• TASK PROMPT: All lines below between the line with "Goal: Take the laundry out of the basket" and the line with "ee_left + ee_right", including both, must be copied exactly, and the pictures must be omitted.

(RECORDS PROVIDED)

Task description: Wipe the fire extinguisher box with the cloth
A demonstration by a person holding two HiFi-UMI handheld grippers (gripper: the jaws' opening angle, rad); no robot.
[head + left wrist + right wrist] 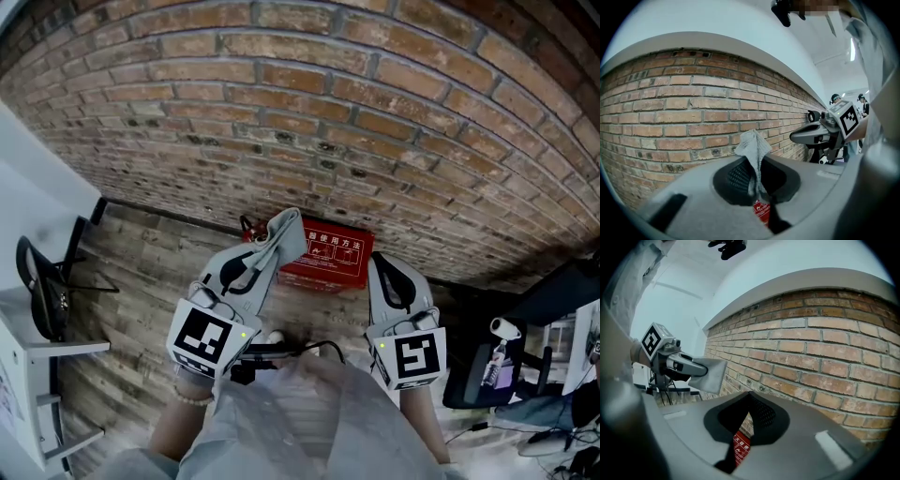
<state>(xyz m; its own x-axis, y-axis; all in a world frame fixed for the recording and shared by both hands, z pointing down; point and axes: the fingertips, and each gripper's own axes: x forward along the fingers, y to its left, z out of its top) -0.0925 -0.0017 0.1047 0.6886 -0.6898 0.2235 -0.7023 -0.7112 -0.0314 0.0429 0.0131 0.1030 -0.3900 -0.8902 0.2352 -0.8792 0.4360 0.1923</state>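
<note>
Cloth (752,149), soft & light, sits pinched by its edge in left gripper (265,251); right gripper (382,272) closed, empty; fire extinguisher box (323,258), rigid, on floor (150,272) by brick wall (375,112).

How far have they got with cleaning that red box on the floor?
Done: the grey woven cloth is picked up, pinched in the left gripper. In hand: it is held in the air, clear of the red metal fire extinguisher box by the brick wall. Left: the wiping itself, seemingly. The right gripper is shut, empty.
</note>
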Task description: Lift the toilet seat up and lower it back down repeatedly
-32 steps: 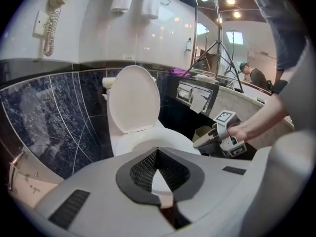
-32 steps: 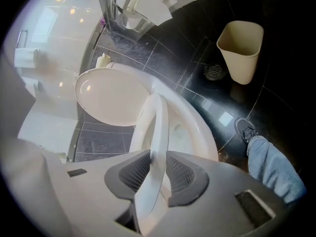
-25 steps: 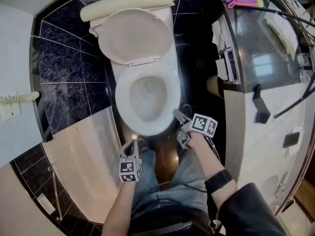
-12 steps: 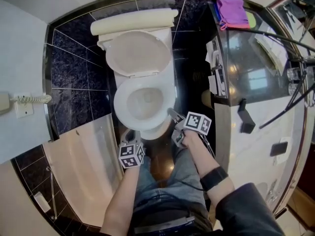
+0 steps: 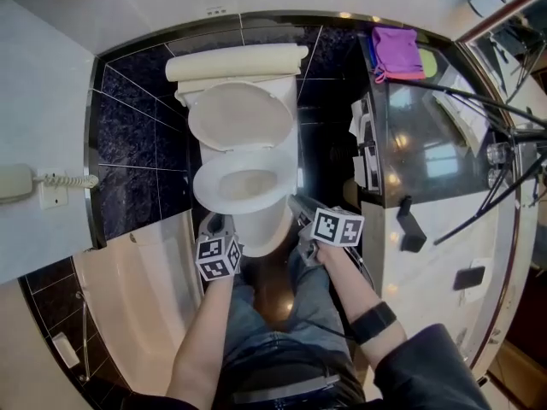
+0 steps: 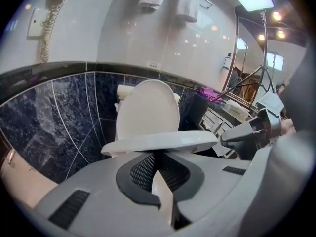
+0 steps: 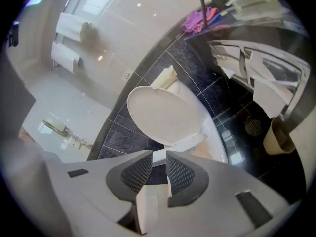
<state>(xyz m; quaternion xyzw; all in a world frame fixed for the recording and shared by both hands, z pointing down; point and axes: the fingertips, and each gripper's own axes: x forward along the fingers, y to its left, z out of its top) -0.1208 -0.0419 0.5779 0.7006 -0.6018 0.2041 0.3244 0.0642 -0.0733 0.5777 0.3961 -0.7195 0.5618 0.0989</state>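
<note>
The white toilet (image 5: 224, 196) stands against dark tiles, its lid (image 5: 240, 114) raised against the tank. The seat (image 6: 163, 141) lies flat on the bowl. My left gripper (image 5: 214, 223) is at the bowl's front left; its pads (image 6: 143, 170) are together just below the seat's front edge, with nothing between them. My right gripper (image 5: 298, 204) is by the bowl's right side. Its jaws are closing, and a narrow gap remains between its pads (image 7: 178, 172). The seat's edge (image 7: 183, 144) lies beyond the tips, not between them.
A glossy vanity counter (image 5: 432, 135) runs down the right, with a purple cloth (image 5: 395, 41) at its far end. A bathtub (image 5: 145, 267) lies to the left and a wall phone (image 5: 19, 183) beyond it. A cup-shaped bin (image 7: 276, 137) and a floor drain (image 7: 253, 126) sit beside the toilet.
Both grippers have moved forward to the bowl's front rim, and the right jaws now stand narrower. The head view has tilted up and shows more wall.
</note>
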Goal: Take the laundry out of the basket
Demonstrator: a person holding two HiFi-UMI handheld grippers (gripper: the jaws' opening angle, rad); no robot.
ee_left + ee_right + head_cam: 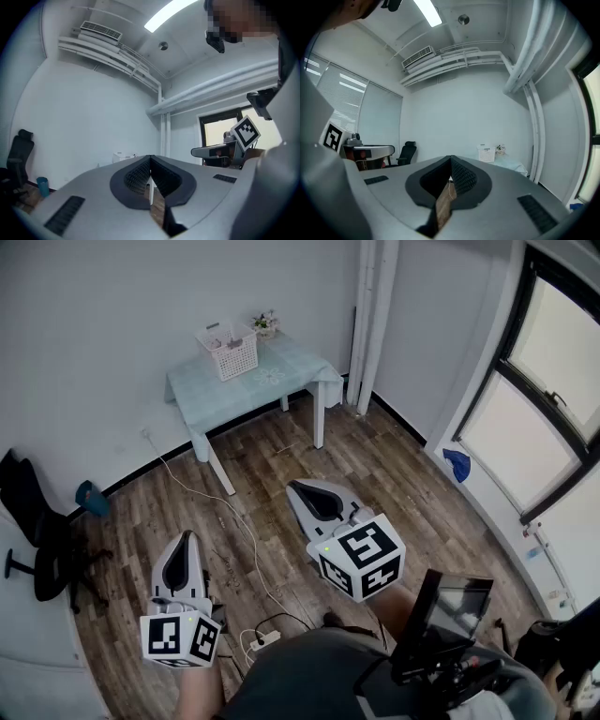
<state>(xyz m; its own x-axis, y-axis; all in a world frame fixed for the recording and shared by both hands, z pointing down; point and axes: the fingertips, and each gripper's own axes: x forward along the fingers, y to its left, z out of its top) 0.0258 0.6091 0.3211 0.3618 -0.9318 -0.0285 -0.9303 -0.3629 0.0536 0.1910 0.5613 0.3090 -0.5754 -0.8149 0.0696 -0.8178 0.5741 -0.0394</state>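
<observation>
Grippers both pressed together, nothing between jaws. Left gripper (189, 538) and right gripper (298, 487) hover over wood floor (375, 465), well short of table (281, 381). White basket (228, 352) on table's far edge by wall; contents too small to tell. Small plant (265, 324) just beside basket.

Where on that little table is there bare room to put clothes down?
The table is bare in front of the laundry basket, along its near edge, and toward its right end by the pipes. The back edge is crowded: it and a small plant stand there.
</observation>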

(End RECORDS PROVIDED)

• ANSWER TO THIS PROBLEM:
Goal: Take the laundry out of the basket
Demonstrator: a person holding two HiFi-UMI handheld grippers (gripper: the jaws' opening angle, rad); no robot.
ee_left + ee_right + head_cam: 

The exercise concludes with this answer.